DBx: Lin Ostrom here is complaining about intellectuals who, impressed with models such as the prisoners’ dilemma, leap to the conclusion that people in real-world settings are inherently and always unable to change the institutional settings in which they operate in order to provide incentives to act more cooperatively. (Many of the field studies that she reports in her book prove this conclusion to be invalid.) And then once that conclusion is embraced, these intellectuals then – in a move with absolutely no scientific justification – merely presume not only that top-down intervention by the state is the only way to change institutional settings, but that state officials themselves are perfectly informed and act with ideal, public-interest incentives.

But the intellectual myopia complained of here by Ostrom is prevalent throughout economic-policy matters. Does today’s industrial structure not look like the ideal industrial structure identified in textbooks? Well, the problem must be with today’s industrial structure. Economists will use that textbook ideal to convey all the knowledge and information necessary for saintly and courageous government officials to correct matters. Do individuals in market act in ways that seem to impose what textbooks describe as externalities on third-parties? No prob. Economists in league with super-hero government officials to the rescue – if only rubes and ideologues wouldn’t obstruct the work of these dedicated social engineers.

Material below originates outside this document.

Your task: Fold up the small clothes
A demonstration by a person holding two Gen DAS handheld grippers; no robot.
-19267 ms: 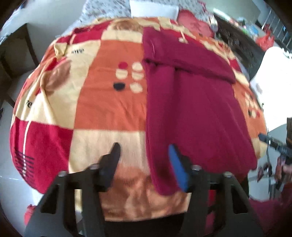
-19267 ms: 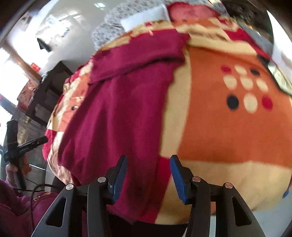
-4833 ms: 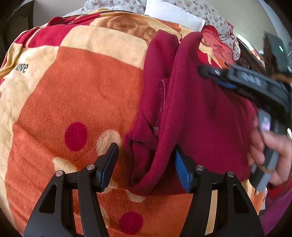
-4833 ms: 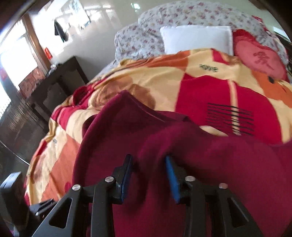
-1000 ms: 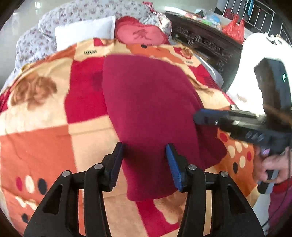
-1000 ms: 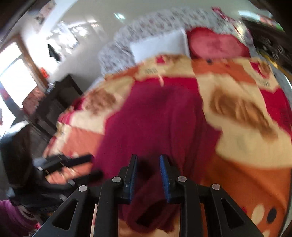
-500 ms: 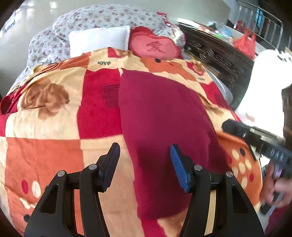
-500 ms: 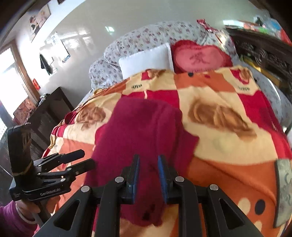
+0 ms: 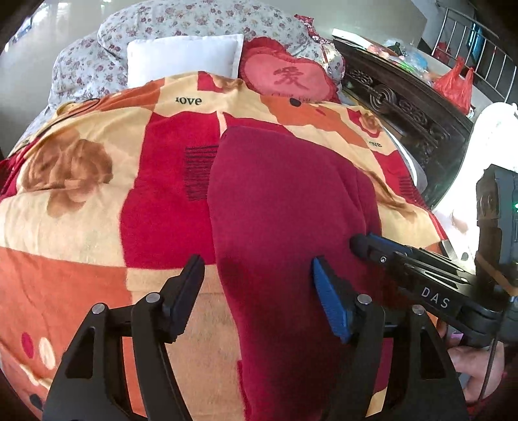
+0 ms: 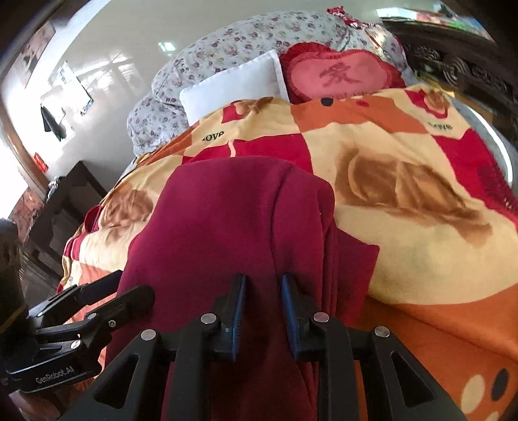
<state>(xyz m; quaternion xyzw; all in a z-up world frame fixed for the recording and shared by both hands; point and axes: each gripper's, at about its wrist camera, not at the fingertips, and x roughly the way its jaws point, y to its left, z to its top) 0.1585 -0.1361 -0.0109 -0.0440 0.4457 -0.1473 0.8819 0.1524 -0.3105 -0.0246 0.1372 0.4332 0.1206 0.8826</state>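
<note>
A dark red garment (image 9: pixel 291 200) lies folded into a long strip on the patterned blanket (image 9: pixel 81 200), running from the near edge toward the pillows. My left gripper (image 9: pixel 255 285) is open and empty, straddling the garment's near left edge. My right gripper (image 10: pixel 262 298) has its jaws a narrow gap apart over the garment (image 10: pixel 226 220), with cloth showing between them; whether it pinches the cloth I cannot tell. It also shows in the left wrist view (image 9: pixel 359 241), resting on the garment's right side. The left gripper shows in the right wrist view (image 10: pixel 129 291) at the garment's left edge.
A white pillow (image 9: pixel 184 55), a red heart cushion (image 9: pixel 288 77) and a floral quilt (image 9: pixel 200 19) lie at the head of the bed. A dark carved wooden cabinet (image 9: pixel 404 107) stands to the right. A dark dresser (image 10: pixel 64 200) stands to the left.
My left gripper has opened wider and moved closer to the garment's near end. My right gripper has lowered onto the garment's right side and its jaws have parted slightly.
</note>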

Are there models somewhere that allow us to justify minimum-wage legislation or tariffs or occupational licensing or mandated paid-leave or government-imposed single-payer health-care or restrictions on campaign-finance spending or restrictive zoning or …. ? Yes. It’s child’s play to craft coherent economic models to justify almost any policy action or inaction. But deep wisdom is required to know which economic models are appropriate and when and to what degree. Alas, the supply of childishness is much higher than is the supply of wisdom.